TO DO: Return all of the data exactly as given.

--- DATASET EXTRACT Enclosed Below ---

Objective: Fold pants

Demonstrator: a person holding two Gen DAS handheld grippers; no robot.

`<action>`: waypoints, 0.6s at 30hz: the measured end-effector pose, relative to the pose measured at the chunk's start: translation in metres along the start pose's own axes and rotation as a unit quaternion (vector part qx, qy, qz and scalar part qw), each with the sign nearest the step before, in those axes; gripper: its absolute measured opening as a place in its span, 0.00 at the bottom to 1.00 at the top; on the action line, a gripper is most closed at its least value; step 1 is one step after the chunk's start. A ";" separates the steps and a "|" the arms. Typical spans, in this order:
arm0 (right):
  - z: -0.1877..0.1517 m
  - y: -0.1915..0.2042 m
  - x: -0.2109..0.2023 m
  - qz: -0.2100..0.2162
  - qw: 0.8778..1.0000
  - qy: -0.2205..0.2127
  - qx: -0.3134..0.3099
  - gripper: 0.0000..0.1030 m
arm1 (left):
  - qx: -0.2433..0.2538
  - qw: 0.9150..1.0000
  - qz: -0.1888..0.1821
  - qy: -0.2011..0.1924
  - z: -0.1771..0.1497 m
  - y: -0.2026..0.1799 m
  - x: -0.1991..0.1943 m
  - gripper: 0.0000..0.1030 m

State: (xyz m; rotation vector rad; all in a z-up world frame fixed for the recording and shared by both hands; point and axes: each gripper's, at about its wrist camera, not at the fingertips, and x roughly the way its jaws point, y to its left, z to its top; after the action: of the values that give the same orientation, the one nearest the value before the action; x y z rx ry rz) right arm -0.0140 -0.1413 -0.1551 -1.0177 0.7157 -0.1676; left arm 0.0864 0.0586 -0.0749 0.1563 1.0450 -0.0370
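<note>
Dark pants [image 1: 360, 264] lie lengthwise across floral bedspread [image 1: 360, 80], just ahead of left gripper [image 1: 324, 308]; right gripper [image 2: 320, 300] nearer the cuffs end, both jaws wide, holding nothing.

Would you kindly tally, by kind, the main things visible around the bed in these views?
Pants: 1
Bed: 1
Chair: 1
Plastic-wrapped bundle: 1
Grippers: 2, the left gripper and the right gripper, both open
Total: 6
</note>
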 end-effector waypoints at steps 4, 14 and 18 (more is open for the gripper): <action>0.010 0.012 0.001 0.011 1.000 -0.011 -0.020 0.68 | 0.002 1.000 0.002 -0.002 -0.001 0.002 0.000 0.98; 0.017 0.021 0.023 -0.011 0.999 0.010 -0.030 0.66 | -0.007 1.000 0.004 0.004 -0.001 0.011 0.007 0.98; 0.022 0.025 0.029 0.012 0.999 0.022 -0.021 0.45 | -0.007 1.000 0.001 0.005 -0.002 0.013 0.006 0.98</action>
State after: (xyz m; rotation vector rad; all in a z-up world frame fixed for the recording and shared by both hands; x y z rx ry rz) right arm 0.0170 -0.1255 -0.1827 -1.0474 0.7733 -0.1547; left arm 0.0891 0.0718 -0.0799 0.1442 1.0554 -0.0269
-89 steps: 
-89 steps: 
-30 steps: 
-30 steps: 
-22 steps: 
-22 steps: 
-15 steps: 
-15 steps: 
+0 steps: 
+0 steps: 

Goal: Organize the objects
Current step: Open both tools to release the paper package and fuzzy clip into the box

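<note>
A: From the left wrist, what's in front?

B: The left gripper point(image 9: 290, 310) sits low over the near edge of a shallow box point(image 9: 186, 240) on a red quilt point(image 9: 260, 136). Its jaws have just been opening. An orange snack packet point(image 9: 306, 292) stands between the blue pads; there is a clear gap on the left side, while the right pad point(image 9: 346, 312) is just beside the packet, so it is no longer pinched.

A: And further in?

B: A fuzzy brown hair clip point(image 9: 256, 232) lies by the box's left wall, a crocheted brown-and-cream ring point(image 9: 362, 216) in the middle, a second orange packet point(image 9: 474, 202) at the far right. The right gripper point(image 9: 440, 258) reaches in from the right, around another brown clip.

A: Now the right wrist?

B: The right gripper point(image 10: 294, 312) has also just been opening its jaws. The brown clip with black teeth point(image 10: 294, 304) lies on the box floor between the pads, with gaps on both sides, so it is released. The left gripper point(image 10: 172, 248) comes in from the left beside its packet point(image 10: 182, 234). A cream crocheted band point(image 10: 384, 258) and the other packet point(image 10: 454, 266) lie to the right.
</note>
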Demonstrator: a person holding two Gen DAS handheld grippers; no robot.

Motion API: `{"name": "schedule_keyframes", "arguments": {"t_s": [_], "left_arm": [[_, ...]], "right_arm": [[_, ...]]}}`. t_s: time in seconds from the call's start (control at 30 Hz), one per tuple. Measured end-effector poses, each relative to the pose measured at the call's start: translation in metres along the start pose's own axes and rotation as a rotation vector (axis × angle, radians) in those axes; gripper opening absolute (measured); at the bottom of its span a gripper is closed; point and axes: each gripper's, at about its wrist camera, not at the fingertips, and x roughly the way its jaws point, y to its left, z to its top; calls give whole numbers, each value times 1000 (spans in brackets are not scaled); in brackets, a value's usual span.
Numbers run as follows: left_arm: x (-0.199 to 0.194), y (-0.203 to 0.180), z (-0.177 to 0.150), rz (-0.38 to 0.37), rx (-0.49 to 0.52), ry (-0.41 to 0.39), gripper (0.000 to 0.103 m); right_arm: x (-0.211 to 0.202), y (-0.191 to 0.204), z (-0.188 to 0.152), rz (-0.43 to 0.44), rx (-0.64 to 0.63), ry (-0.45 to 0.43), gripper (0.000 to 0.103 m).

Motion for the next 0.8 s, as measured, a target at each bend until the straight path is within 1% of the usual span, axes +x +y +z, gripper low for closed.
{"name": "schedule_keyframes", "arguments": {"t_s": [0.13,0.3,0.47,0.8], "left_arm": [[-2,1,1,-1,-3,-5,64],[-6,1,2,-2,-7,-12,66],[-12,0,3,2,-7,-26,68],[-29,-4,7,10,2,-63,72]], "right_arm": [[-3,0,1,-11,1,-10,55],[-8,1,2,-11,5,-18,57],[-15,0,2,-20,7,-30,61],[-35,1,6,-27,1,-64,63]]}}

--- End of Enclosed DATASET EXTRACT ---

ANSWER AREA:
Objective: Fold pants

Demonstrator: a person holding two Gen DAS handheld grippers; no robot.

`<action>`: waypoints, 0.6s at 30hz: the measured end-effector pose, relative to the pose measured at the chunk's start: translation in metres along the start pose's own axes and rotation as a unit quaternion (vector part qx, qy, qz and scalar part qw), each with the sign nearest the step before, in those axes; gripper: its absolute measured opening as a place in its span, 0.00 at the bottom to 1.00 at the top; on the action line, a gripper is most closed at its least value; step 1 is one step after the chunk's start. A ";" separates the steps and a "|" the arms. Typical spans, in this order:
arm0 (right):
  - z: -0.1877..0.1517 m
  - y: -0.1915..0.2042 m
  - x: -0.2109..0.2023 m
  - qz: -0.2100..0.2162
  - qw: 0.8778..1.0000
  - qy: -0.2205..0.2127
  - qx: -0.3134..0.3099
  - gripper: 0.0000..0.1030 m
arm1 (left):
  - qx: -0.2433..0.2538
  - qw: 0.9150..1.0000
  - qz: -0.1888..0.1821
  - qy: -0.2011..0.1924
  - z: -0.1771..0.1497 m
  - y: -0.2026..0.1799 m
  - x: -0.1991..0.1943 m
  - gripper: 0.0000..0.1030 m

State: (xyz m; rotation vector rad; all in a z-up world frame fixed for the recording and shared by both hands; point and axes: each gripper's, at about its wrist camera, not at the fingertips, and x roughly the way its jaws point, y to its left, z to its top; after the action: of the values that give the same orientation, the one nearest the value before the action; x y z rx ry rz) right arm -0.0140 -0.1413 -0.1551 -1.0177 0.7157 -0.1676; left arm 0.0864 0.0586 -0.0749 0.1563 1.0450 -0.0370
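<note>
Dark pants [image 1: 360, 264] lie lengthwise across floral bedspread [image 1: 360, 80], just ahead of left gripper [image 1: 324, 308]; right gripper [image 2: 320, 300] nearer the cuffs end, both jaws wide, holding nothing.

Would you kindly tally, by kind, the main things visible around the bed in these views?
Pants: 1
Bed: 1
Chair: 1
Plastic-wrapped bundle: 1
Grippers: 2, the left gripper and the right gripper, both open
Total: 6
</note>
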 end-effector waypoints at steps 4, 14 and 18 (more is open for the gripper): <action>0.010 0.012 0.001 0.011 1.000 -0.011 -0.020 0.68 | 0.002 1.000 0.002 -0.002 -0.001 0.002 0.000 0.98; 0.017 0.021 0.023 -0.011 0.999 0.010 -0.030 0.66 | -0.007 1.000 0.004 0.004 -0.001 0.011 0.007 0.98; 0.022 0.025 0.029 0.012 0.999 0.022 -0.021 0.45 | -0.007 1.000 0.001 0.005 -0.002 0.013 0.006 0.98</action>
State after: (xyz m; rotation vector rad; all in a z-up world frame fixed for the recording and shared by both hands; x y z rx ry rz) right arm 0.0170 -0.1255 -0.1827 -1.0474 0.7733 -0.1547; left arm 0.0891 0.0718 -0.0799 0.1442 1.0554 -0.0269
-89 steps: 
-89 steps: 
-30 steps: 
-30 steps: 
-22 steps: 
-22 steps: 
-15 steps: 
-15 steps: 
+0 steps: 
+0 steps: 

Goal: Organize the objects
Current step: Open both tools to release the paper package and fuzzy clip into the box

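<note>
A: From the left wrist, what's in front?

B: The left gripper point(image 9: 290, 310) sits low over the near edge of a shallow box point(image 9: 186, 240) on a red quilt point(image 9: 260, 136). Its jaws have just been opening. An orange snack packet point(image 9: 306, 292) stands between the blue pads; there is a clear gap on the left side, while the right pad point(image 9: 346, 312) is just beside the packet, so it is no longer pinched.

A: And further in?

B: A fuzzy brown hair clip point(image 9: 256, 232) lies by the box's left wall, a crocheted brown-and-cream ring point(image 9: 362, 216) in the middle, a second orange packet point(image 9: 474, 202) at the far right. The right gripper point(image 9: 440, 258) reaches in from the right, around another brown clip.

A: Now the right wrist?

B: The right gripper point(image 10: 294, 312) has also just been opening its jaws. The brown clip with black teeth point(image 10: 294, 304) lies on the box floor between the pads, with gaps on both sides, so it is released. The left gripper point(image 10: 172, 248) comes in from the left beside its packet point(image 10: 182, 234). A cream crocheted band point(image 10: 384, 258) and the other packet point(image 10: 454, 266) lie to the right.
</note>
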Demonstrator: a person holding two Gen DAS handheld grippers; no robot.

Motion API: `{"name": "schedule_keyframes", "arguments": {"t_s": [_], "left_arm": [[_, ...]], "right_arm": [[_, ...]]}}`. t_s: time in seconds from the call's start (control at 30 Hz), one per tuple. Measured end-effector poses, each relative to the pose measured at the call's start: translation in metres along the start pose's own axes and rotation as a rotation vector (axis × angle, radians) in those axes; gripper opening absolute (measured); at the bottom of its span a gripper is closed; point and axes: each gripper's, at about its wrist camera, not at the fingertips, and x roughly the way its jaws point, y to its left, z to its top; calls give whole numbers, each value times 1000 (spans in brackets are not scaled); in brackets, a value's usual span.
Numbers run as follows: left_arm: x (-0.199 to 0.194), y (-0.203 to 0.180), z (-0.177 to 0.150), rz (-0.38 to 0.37), rx (-0.49 to 0.52), ry (-0.41 to 0.39), gripper (0.000 to 0.103 m); right_arm: x (-0.211 to 0.202), y (-0.191 to 0.204), z (-0.188 to 0.152), rz (-0.43 to 0.44), rx (-0.64 to 0.63), ry (-0.45 to 0.43), gripper (0.000 to 0.103 m).

Motion for the next 0.8 s, as measured, a target at each bend until the straight path is within 1% of the usual span, axes +x +y +z, gripper low for closed.
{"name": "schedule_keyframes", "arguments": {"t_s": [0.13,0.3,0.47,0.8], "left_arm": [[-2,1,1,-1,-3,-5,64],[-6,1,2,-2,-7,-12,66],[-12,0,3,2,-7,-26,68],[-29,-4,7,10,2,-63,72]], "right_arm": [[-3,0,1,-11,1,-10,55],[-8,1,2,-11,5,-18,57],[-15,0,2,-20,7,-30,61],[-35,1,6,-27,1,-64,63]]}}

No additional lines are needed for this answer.